You are viewing a plain text version of this content. The canonical link for it is here.
Posted to dev@subversion.apache.org by Sander Striker <st...@apache.org> on 2003/06/10 18:44:36 UTC

Speeding up mod_dav_svn

Hi,

While thinking about caching the parsed access file for mod_authz_svn,
a little light went on.  We could keep the fs environment open during
an entire connection, instead of opening/closing it per request.
Typically, a svn client does most of its actions all over one connection
(two at most), so we can probably abuse the connection pool for this.
This could be a major saver.


Sander

---------------------------------------------------------------------
To unsubscribe, e-mail: dev-unsubscribe@subversion.tigris.org
For additional commands, e-mail: dev-help@subversion.tigris.org

Re: mod_authz_svn config, WAS: RE: Speeding up mod_dav_svn

Posted by Greg Stein <gs...@lyra.org>.
On Tue, Jun 10, 2003 at 11:25:22PM +0200, Sander Striker wrote:
> > From: Greg Stein [mailto:gstein@lyra.org]
> > Sent: Tuesday, June 10, 2003 11:15 PM
> 
> > On Tue, Jun 10, 2003 at 02:00:28PM -0500, kfogel@collab.net wrote:
> >> "Sander Striker" <st...@apache.org> writes:
> >>> While thinking about caching the parsed access file for mod_authz_svn,
> > 
> > Isn't there a way to get that stuff integrated more tightly with httpd's
> > configuration? It has all the support needed for specifying locations,
> > merging config options, inheritance of config, etc. It kind of sucks to have
> > Yet Another Config Format.
> 
> I know.  But I'm not entirely sure how you'd call back to httpd's authz hooks
> for some arbitrary location.

Ah. Right.  hmm... I won't mention 'subrequest' because then I'd have to
break my own legs (no sense waiting for you to do it).

[ boy, I wish my location tree concept was implemented... ]

> > If you don't want to integrate with Apache's config, then how about using
> > svn_config instead? You're binding against mod_dav_svn, which means that
> > you've got libsvn_subr in your process space anyways. This approach would
> > probably work for svnserve, too.
> 
> I'm using those routines already.  I'm not sure what you are implying.

Brain fart on my part. I saw 'parse_authz_line' and some strchr's and
whatnot, but I didn't read the whole module.  Heh :-)

> > +1 on integrating with httpd.conf
> > +0 on a separate .conf
> 
> Integration isn't going to be a fun enterprise.  For me the most important
> part was to get the code running that makes the calls to check access
> against a repos path.  I'll be working on perfecting that.  If someone wants
> to change the actual is_allowed code I won't stop 'm ;).

Heh.

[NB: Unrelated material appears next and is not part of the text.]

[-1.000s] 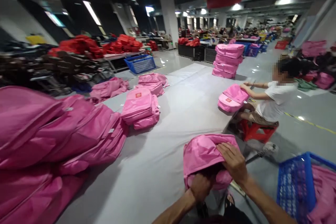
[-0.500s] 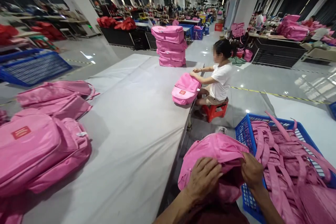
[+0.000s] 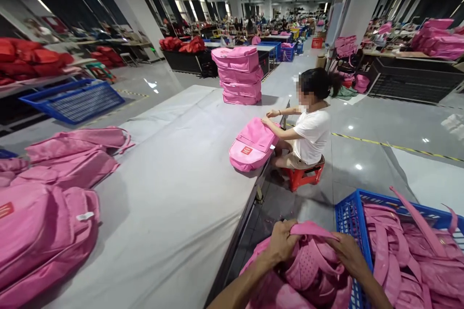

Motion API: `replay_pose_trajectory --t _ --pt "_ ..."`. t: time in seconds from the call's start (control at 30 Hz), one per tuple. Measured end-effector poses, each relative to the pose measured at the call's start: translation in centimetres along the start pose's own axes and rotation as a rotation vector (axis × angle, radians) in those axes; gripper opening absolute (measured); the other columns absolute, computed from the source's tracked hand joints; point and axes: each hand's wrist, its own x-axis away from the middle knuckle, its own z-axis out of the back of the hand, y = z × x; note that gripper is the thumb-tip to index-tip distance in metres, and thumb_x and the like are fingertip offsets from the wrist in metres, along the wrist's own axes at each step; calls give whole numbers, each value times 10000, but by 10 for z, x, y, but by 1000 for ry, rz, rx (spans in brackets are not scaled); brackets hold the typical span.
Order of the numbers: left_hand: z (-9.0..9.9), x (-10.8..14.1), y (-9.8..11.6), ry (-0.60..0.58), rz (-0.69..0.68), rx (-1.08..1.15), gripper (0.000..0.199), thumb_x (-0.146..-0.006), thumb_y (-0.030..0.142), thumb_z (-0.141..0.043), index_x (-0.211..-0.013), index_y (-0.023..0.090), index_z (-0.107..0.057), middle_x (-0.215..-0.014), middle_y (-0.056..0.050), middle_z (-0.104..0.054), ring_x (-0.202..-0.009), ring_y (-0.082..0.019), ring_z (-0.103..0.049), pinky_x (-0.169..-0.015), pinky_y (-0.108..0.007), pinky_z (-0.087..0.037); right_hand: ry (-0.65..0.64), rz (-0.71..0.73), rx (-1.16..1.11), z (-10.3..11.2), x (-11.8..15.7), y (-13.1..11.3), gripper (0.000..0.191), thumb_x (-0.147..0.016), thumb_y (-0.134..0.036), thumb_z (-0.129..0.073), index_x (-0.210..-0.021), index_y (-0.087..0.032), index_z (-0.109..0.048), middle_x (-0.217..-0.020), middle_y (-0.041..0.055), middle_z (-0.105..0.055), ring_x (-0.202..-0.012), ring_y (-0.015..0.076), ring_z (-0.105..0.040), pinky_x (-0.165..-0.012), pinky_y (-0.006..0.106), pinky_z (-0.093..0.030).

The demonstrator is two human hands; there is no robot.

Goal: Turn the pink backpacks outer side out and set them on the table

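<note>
Low in front of me, beside the table's right edge, is a pink backpack (image 3: 311, 270). My left hand (image 3: 282, 242) is closed on a pink band along its upper edge. Across from it, my right hand (image 3: 346, 252) grips the other end of that band, its fingers partly hidden by fabric. Between the hands a padded, perforated pink part bulges out, with straps folded around it. Whether the band is a strap or the bag's rim, I cannot tell. The bag's lower part runs out of view.
Right of my hands stands a blue crate (image 3: 357, 222) of pink straps and bag pieces. Pink backpacks (image 3: 54, 231) lie on the white table (image 3: 163, 203) at left; a pink stack (image 3: 241, 77) stands farther back. A co-worker (image 3: 311, 125) on a red stool (image 3: 306, 176) handles another backpack (image 3: 252, 147).
The backpack in my hands has turned from its dark opening to its perforated, strapped part. My left hand has shifted from the open mouth onto the band. The view has tilted up and swung left.
</note>
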Motion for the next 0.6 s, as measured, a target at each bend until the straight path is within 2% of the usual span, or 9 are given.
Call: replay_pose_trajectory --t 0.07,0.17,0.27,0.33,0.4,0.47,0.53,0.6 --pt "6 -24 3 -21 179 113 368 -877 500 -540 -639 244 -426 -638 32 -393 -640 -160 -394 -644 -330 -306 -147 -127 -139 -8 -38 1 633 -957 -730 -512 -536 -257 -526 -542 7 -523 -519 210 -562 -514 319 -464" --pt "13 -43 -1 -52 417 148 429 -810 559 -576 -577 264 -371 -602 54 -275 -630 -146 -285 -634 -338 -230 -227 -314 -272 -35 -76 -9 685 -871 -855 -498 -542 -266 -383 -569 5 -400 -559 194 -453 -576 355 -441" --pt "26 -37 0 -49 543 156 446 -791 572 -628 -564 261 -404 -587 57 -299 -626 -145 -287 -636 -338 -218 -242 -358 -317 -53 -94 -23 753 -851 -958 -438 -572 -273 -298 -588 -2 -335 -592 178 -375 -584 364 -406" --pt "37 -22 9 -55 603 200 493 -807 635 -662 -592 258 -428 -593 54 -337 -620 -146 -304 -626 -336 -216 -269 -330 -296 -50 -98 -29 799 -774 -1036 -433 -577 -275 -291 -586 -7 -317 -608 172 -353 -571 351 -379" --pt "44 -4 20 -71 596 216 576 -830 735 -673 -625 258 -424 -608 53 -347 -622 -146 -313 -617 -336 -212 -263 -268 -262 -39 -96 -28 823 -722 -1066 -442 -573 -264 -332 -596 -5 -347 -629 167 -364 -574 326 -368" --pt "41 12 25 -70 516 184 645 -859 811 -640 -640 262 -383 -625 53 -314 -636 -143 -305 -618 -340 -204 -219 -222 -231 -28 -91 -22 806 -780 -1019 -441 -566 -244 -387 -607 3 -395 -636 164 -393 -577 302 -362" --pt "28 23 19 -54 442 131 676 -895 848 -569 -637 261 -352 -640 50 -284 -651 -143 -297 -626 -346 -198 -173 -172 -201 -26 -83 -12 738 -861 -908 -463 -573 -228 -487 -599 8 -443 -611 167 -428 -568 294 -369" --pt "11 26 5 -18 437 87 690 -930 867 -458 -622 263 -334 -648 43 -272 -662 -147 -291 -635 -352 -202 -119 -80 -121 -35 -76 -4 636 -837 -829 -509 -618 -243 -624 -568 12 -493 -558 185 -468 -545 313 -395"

I was just stating opinions :-) ... +0 still means "sure" :-)

Cheers,
-g

-- 
Greg Stein, http://www.lyra.org/

---------------------------------------------------------------------
To unsubscribe, e-mail: dev-unsubscribe@subversion.tigris.org
For additional commands, e-mail: dev-help@subversion.tigris.org

Re: Speeding up mod_dav_svn

Posted by "Glenn A. Thompson" <gt...@cdr.net>.
Hey,

Greg Hudson wrote:

>On Wed, 2003-06-11 at 02:18, Glenn A. Thompson wrote:
>  
>
>>Where I got confused is: I was under the impression (falsely I assume) 
>>that the uuid came across
>>from the client to the server in every request. 
>>    
>>
>
>That can't be right.  For an initial checkout, the client has no idea
>what the repository's uuid is.
>
I did say (falsely I assume) :-)
And I'm not advocating it's use.  At this point, I'm just trying to 
figure out what it's currently used for.

>
>  
>
>>I went and looked at mod_dav_svn and I see clearly that using the 
>>repository path as the key makes sense.
>>    
>>
>
>Did you see my objection that multiple paths could yield the same
>repository?
>
Whoops! I found it in my trash.  Sorry.  I'm not sure how I did that.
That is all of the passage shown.